### Recorded data
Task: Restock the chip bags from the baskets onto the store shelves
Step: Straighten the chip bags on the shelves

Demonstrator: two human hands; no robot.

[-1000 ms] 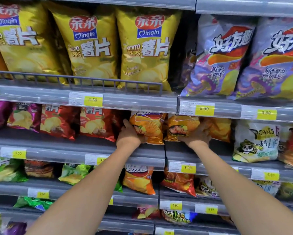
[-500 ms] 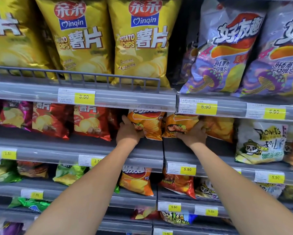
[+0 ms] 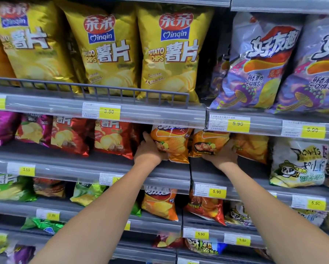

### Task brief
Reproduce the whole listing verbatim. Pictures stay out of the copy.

### Written response
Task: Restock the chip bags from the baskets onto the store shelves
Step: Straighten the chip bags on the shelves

Demonstrator: two human hands; no robot.

[-1000 ms] 
[-500 ms] 
[+0 ms] 

No more is needed for this exercise.